Site2Site VPN Routing not working (USG60 to USG60)

2»

All Replies

  • stephan
    stephan Posts: 31  Freshman Member
    First Anniversary 10 Comments Friend Collector

    Hi @stephan

    The reason why the branch site can’t ping to HQ site is the packet be dropped by branch site's default rule, you can check those logs message as below:

    Monitor > Log  >View Log



    You can set a security policy on the branch site, from LAN1 to any as below:



    Then you can ping successfully from LAN1 IP(192.168.178.100) of branch site to LAN1 IP(10.0.0.2) of HQ :)



    Hi Jeff. Sorry for the exceptionally late reply.
    Unfortunately, our business needed my elsewhere for a while.

    I did spot the access blocked triggered by the default rule in the logs.
    I did create a policy LAN1 to any, but pings are still not going through. But they are also not showing up as blocked anymore.

    Here is what I did/found

    Created the policy like this on the branch USG60:

    Made sure the VPN shows as connected on both USG60s
    I tried pinging both USG60s from both networks.
    • Machine in HQ pinging HQ USG60
    • Machine in HQ pinging branch USG60
    • Machine in branch pinging branch USG60
    • Machine in branch pinging HQ USG60
    All of these pings did return normally and return the pings.

    I tried pinging devices within the networks and this doesn't work though.
    • Machine in HQ pinging network printer in branch
    • Machine in branch pinging network printer in HQ
    Both should return pings.
    So I guess, there is still a routing issue?
    I did try a tracert from branch to a device within HQ network and it did seem to bounce around aimlessly as it did show timeouts after the branch USG60 and terminated after 30 hops.

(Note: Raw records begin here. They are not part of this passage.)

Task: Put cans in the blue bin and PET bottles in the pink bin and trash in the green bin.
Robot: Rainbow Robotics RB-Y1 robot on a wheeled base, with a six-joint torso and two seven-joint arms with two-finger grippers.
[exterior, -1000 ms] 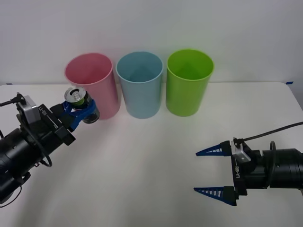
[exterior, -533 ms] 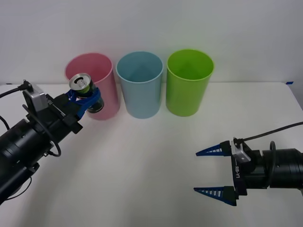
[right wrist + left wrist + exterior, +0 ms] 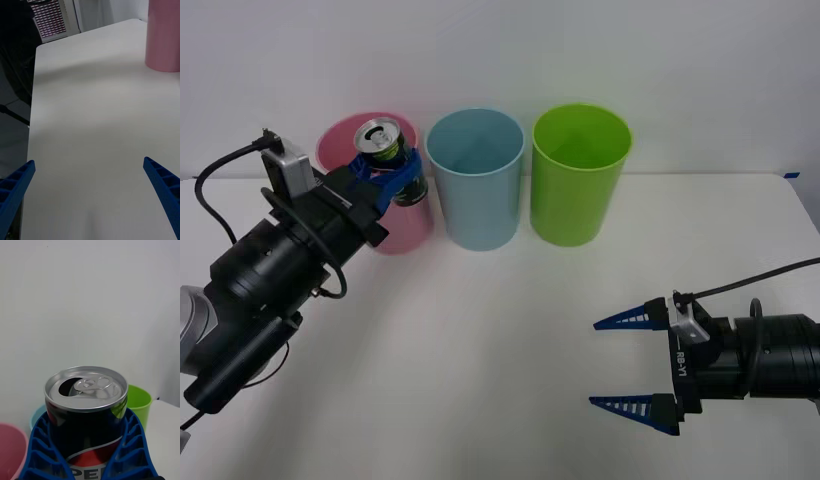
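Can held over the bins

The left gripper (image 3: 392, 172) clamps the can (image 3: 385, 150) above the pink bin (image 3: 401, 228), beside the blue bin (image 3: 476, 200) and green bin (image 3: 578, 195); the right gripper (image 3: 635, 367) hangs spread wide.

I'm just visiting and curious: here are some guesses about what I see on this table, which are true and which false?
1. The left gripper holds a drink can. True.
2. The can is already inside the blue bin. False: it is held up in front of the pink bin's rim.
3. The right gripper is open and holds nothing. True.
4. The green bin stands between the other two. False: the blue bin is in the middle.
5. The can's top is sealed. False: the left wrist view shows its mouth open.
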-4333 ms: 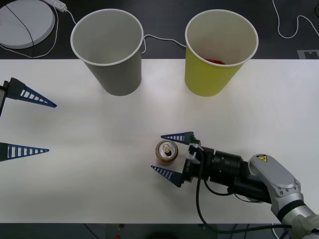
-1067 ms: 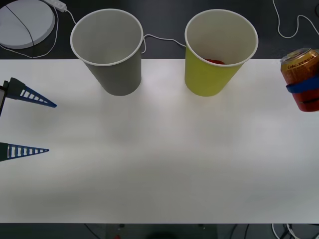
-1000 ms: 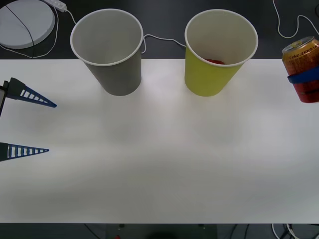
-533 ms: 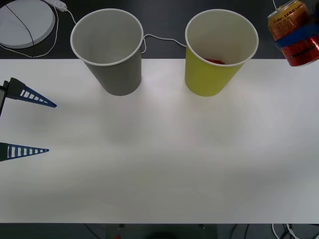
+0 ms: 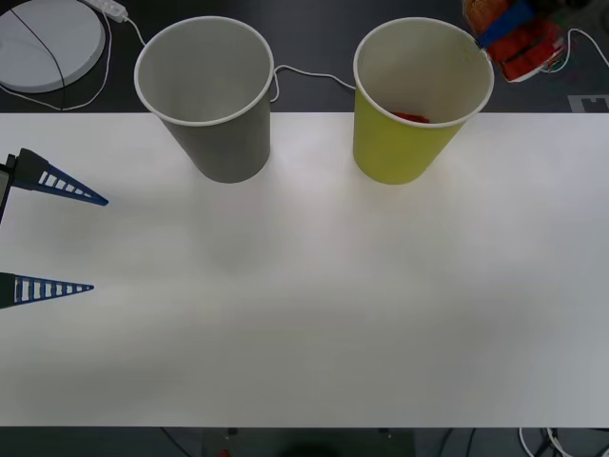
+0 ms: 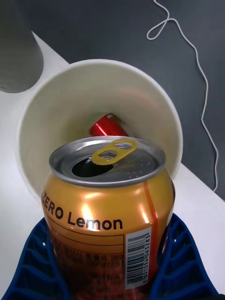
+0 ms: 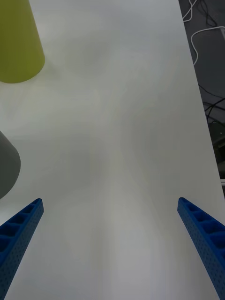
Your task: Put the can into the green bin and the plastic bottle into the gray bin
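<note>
Orange can (image 6: 108,206) clamped in my right gripper (image 6: 110,262) beside green bin (image 5: 422,95) rim; centre over the mouth, then release. Left gripper (image 5: 48,233) open, idle.

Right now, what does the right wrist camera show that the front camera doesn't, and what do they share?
Right wrist view alone: the can's open top with its pull tab, its "Zero Lemon" lettering and barcode, and the blue fingers of the right gripper hugging both sides.

Front view alone: the whole table, the full gray bin, and the left gripper open at the table's left edge.

Shared: the can at the green bin's rim, and a red object lying inside that bin.
</note>
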Motion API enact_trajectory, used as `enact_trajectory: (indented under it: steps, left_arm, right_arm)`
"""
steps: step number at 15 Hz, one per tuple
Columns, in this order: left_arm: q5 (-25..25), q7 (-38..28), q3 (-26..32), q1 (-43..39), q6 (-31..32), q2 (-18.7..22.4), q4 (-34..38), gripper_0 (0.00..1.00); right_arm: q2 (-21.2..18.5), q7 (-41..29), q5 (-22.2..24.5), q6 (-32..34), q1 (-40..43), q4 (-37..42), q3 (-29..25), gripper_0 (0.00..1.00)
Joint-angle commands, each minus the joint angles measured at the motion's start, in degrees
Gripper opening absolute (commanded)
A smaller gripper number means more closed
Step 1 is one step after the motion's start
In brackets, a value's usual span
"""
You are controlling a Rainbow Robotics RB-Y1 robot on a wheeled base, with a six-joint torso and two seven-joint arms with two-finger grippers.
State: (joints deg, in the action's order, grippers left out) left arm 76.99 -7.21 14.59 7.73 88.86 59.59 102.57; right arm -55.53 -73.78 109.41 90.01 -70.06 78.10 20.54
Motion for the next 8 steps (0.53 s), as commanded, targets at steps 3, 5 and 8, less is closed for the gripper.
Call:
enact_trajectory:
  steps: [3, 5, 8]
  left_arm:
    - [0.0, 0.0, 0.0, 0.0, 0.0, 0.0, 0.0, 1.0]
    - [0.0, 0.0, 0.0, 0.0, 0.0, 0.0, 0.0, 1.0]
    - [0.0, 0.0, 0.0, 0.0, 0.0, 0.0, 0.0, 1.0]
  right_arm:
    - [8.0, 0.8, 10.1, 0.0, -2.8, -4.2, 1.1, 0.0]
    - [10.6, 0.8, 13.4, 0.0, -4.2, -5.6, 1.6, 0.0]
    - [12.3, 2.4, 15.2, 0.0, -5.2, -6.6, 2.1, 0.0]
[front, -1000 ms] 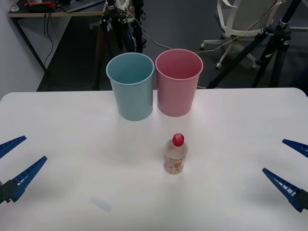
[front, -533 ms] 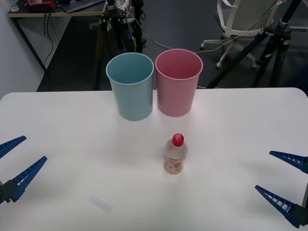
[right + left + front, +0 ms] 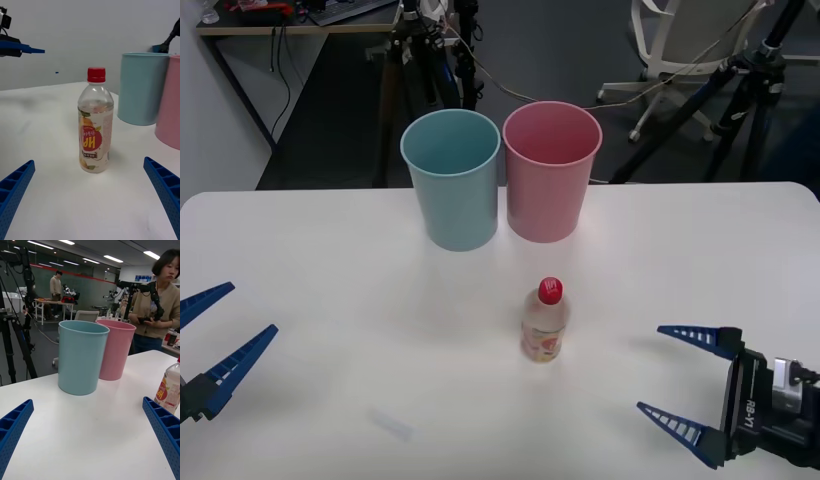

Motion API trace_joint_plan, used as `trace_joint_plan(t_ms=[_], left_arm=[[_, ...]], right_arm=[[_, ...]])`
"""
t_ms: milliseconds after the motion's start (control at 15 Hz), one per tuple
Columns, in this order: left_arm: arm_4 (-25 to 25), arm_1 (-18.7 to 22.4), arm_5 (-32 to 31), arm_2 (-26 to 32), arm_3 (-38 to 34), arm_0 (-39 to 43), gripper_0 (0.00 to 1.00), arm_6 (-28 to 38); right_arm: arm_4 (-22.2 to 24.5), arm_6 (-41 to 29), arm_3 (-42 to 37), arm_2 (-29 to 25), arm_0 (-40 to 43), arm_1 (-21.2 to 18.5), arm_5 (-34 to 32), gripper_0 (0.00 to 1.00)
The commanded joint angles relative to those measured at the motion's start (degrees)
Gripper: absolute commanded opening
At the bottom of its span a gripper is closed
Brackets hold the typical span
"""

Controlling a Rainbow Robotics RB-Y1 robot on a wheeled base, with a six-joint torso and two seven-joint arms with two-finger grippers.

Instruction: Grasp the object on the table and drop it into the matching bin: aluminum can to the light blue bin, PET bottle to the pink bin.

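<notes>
The PET bottle [image 3: 95, 122] stands upright on the desk [image 3: 330, 290], directly ahead of the right end effector [image 3: 685, 380], whose fingers gape wide, empty. Probably light and slippery, seemingly empty; grip across the labelled midsection.

Your landmark is the bottle [image 3: 545, 323], standing upright on the table [image 3: 310, 250], about mid-width and nearer the front edge than the back. Behind it you have the pink bin [image 3: 549, 170], almost straight back; the blue bin [image 3: 454, 178] sits behind and to the left, its wall touching or nearly touching the pink bin's. Both bins stand on the table near its back edge. Your right gripper [image 3: 687, 385] is to the right of the bottle and slightly in front of it, jaws spread, apart from it. Your left gripper [image 3: 218, 330] is far to the bottle's left, at the table's left edge, also spread.
</notes>
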Motion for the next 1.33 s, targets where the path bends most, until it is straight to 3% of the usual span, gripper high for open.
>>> trace_joint_plan(t_ms=[67,333,867,1333], left_arm=[[0.0,0.0,0.0,0.0,0.0,0.0,1.00,0.0],[0.0,0.0,0.0,0.0,0.0,0.0,1.00,0.0],[0.0,0.0,0.0,0.0,0.0,0.0,1.00,0.0],[0.0,0.0,0.0,0.0,0.0,0.0,1.00,0.0]], right_arm=[[0.0,2.5,4.4,5.1,-4.9,0.1,1.2,1.00],[0.3,2.6,6.0,9.3,-8.1,2.3,4.8,1.00],[5.4,0.9,8.9,9.3,-11.6,11.1,9.0,1.00],[6.1,0.2,9.0,9.3,-12.9,14.7,12.9,1.00]])
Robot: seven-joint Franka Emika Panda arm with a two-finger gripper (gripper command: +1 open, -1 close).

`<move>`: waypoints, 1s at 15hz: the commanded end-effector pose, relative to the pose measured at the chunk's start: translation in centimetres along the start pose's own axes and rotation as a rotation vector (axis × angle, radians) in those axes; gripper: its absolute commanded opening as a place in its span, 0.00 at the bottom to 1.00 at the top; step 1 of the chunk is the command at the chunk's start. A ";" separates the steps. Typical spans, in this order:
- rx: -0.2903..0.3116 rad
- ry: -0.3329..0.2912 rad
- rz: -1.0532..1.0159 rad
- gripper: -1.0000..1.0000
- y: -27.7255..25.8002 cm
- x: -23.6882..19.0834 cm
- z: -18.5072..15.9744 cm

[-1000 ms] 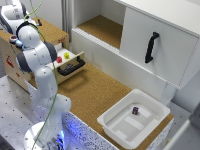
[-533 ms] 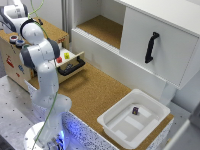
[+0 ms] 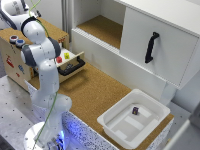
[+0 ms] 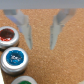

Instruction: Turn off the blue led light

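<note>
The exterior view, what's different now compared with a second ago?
The arm has swung toward the exterior view's left, bringing its upper end over the wooden box where the round buttons sit. Nothing was taken hold of or let go. The white tray, the small dark item in it, the open drawer and the cabinet door stayed as they were.

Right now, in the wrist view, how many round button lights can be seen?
3, in one row on the cork: the dark red button, the blue led light beside it, and the green button, cut off by the picture's edge.

exterior view high, wide, wrist view close, downward
</note>
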State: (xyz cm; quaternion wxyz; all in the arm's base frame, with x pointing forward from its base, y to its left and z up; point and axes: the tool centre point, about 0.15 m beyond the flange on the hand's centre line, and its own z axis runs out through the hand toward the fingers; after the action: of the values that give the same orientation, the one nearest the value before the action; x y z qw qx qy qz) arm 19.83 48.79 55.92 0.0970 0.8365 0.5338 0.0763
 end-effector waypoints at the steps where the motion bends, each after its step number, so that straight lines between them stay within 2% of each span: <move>1: -0.027 -0.025 0.095 1.00 2.9 -1.8 -0.2; 6: -0.002 0.040 0.140 1.00 7.6 -6.2 2.0; 11: 0.014 0.048 0.186 1.00 11.9 -12.2 3.8; 15: 0.036 0.046 0.275 1.00 15.7 -18.8 6.1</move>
State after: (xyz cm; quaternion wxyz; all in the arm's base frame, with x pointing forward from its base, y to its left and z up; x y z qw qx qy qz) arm 26.93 36.25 57.18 0.1589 0.8919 0.4220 0.0341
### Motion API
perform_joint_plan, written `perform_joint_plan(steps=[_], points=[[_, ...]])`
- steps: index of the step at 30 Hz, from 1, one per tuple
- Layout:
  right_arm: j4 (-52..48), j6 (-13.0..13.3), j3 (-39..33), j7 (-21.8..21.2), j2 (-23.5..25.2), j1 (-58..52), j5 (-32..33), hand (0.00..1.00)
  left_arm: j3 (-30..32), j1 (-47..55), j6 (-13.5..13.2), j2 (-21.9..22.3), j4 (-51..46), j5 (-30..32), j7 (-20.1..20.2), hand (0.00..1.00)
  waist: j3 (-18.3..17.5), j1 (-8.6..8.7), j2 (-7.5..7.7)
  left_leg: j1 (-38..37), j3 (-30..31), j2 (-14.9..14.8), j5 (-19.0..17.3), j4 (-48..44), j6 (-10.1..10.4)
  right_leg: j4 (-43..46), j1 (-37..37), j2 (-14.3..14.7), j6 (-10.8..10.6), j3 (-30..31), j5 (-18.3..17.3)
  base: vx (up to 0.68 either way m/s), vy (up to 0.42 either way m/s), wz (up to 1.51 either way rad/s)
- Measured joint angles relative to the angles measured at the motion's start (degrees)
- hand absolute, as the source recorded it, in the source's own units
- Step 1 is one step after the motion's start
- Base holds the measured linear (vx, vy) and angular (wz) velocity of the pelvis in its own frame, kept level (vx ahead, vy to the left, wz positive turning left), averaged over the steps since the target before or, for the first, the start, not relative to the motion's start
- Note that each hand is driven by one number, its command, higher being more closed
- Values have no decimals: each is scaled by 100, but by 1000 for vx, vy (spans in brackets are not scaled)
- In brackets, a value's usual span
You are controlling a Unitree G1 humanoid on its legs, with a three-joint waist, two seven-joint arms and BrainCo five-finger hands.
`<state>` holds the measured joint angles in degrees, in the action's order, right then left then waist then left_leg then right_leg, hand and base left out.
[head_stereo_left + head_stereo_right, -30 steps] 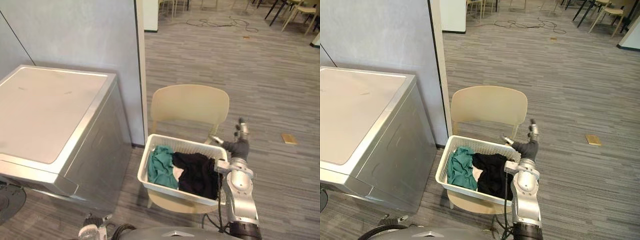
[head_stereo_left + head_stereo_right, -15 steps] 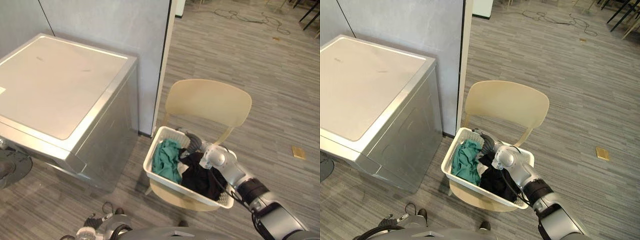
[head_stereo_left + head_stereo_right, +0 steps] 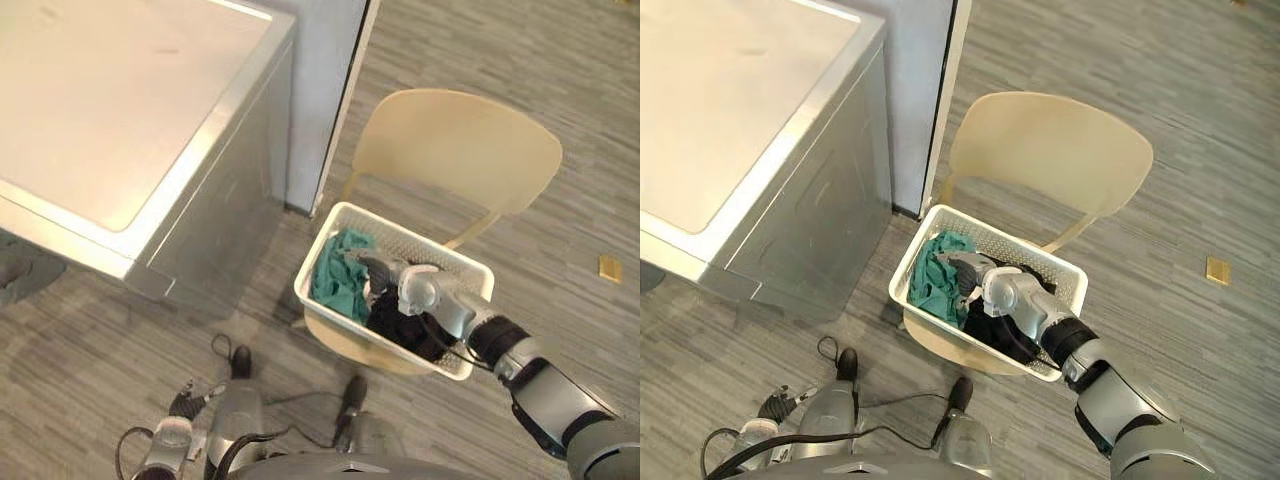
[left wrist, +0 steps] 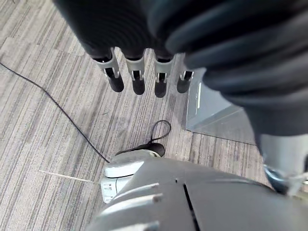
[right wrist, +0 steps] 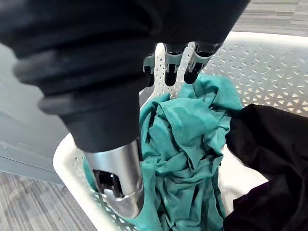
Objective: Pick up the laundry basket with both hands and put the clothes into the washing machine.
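Where the white laundry basket [image 3: 430, 244] rests on the seat of the beige chair [image 3: 460, 140], the seat's front edge shows beneath the basket's near rim. Grey floor [image 3: 100, 330] lies open between the chair and the washing machine [image 3: 100, 100]. The machine's lid is closed and its far-left side is cut off.

The right arm crosses the basket's near right corner. The right hand [image 3: 970, 272] is poised over the teal cloth [image 5: 187, 139] with its fingers [image 5: 172, 72] straight, close together and grasping nothing. Whether the tips touch the cloth cannot be told.

The black cloth [image 5: 269, 144] fills the basket's other half, partly hidden under the forearm. The left hand [image 4: 137, 79] hangs above bare floor, fingers straight and relaxed.
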<state>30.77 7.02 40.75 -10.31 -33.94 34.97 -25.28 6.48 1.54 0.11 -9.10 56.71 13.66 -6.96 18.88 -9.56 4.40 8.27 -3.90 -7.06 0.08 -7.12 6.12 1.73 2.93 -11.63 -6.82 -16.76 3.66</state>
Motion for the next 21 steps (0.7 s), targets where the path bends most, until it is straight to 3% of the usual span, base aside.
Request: perform_joint_plan(steps=[6,12,21], points=[[208,-131,-315,365,37,57,-224,0,-10,-69,0,-14,-121,-110,-127,0,254,-107,-41,292,85,-12,55,-82,0,192,296,-7,30,-2,-31,-68,1,4],[423,-358,-852,800,167,272,-427,0,-55,-138,8,-17,-205,-230,-282,0,550,-97,-124,482,113,-30,172,-70,3,324,530,-7,25,-1,-26,-61,-5,1],[676,-501,-1224,1047,457,483,-436,0,-140,-323,14,-5,-352,-458,-436,0,822,-127,-182,773,261,-28,277,-62,17,349,731,-2,21,-147,-16,-19,-4,7]])
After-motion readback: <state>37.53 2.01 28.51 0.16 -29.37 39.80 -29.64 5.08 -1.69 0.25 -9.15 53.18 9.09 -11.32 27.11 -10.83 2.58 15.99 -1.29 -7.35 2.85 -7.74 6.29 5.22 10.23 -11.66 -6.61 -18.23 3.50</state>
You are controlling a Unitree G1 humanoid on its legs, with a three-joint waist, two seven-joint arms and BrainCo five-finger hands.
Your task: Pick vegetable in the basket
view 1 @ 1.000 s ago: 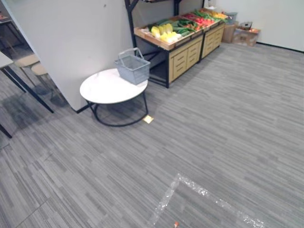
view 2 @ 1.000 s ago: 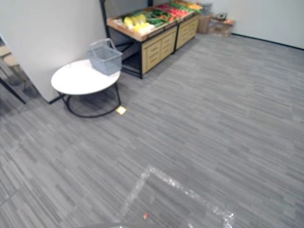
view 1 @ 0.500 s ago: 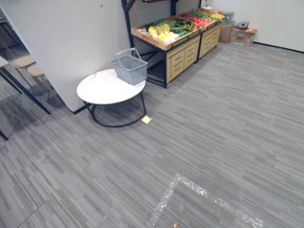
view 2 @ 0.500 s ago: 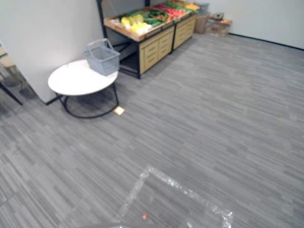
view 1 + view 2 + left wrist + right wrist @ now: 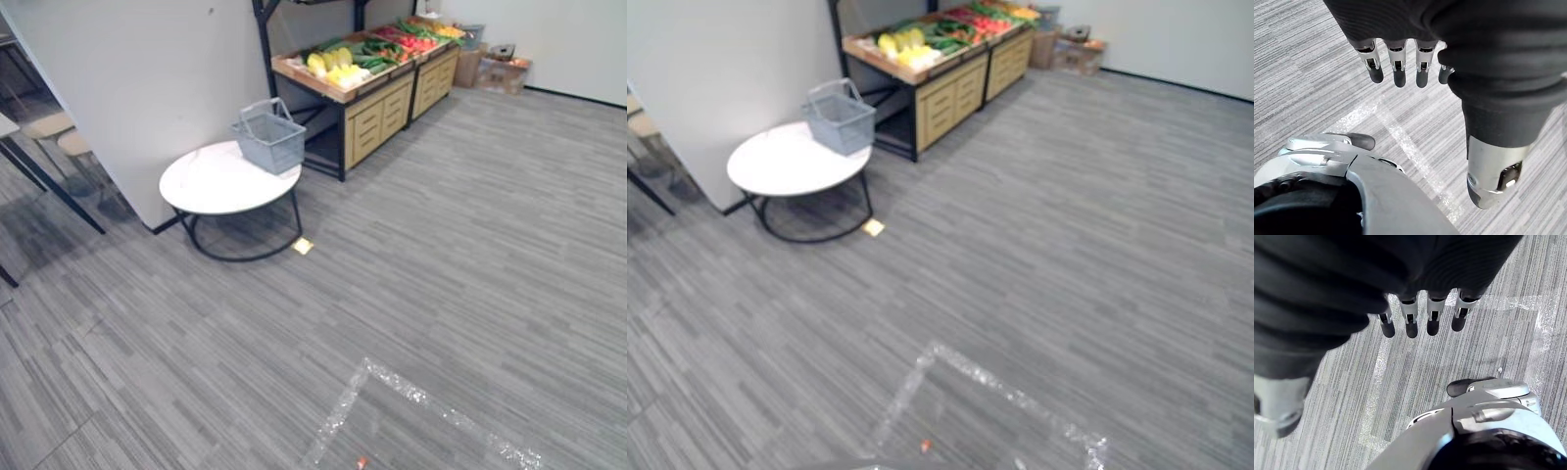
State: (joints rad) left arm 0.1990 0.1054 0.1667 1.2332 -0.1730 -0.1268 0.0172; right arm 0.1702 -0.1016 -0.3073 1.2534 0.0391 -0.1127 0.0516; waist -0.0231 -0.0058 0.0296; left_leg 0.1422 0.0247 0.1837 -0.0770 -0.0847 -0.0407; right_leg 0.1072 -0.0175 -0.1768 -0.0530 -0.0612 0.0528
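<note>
I see grey striped carpet (image 5: 470,255) running to a round white table (image 5: 211,186) by the wall (image 5: 147,88), with the grey basket (image 5: 269,142) on its far edge. The vegetables (image 5: 377,49) lie on the wooden stand (image 5: 370,113) just beyond. My left hand (image 5: 1397,63) and right hand (image 5: 1410,316) hang over bare carpet, well apart from them, fingers straight, holding nothing.

Small grocery-shop setup: wooden produce stand (image 5: 377,113) with drawers, stocked with yellow, green and red vegetables (image 5: 375,51); grey shopping basket (image 5: 270,145) on round white table (image 5: 211,181) nearby; cardboard boxes (image 5: 507,73) by wall.
</note>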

    If I try to tracert the HQ USG60 from a branch device, it correctly shows 3 hops and a termination at the HQ USG60.


    Any ideas still?
  • valerio_vanni
    valerio_vanni Posts: 64  Ally Member
    First Anniversary 10 Comments Friend Collector First Answer
    If you ping printers but not PCs, it seems that PCs choose not to respond.

    I would look at system operating firewall: Windows firewall? Third party firewall?
    Try to disable it, just to diagnose.

  • stephan
    stephan Posts: 31  Freshman Member
    First Anniversary 10 Comments Friend Collector
    edited January 2022
    If you ping printers but not PCs, it seems that PCs choose not to respond.

    I would look at system operating firewall: Windows firewall? Third party firewall?
    Try to disable it, just to diagnose.

    The devices do respond to ping from the same net.
    So the issue is not on the device.
    Sorry if I was not clear enough on that. I will edit my post to reflect that.



    Edited the post to be more clear that pings within networks to target machines work. But through VPN they don't. I can only ping the edges of the net (the 2 USG60s respectively).
  • valerio_vanni
    valerio_vanni Posts: 64  Ally Member
    First Anniversary 10 Comments Friend Collector First Answer
    Answer ✓
    stephan said:
    If you ping printers but not PCs, it seems that PCs choose not to respond.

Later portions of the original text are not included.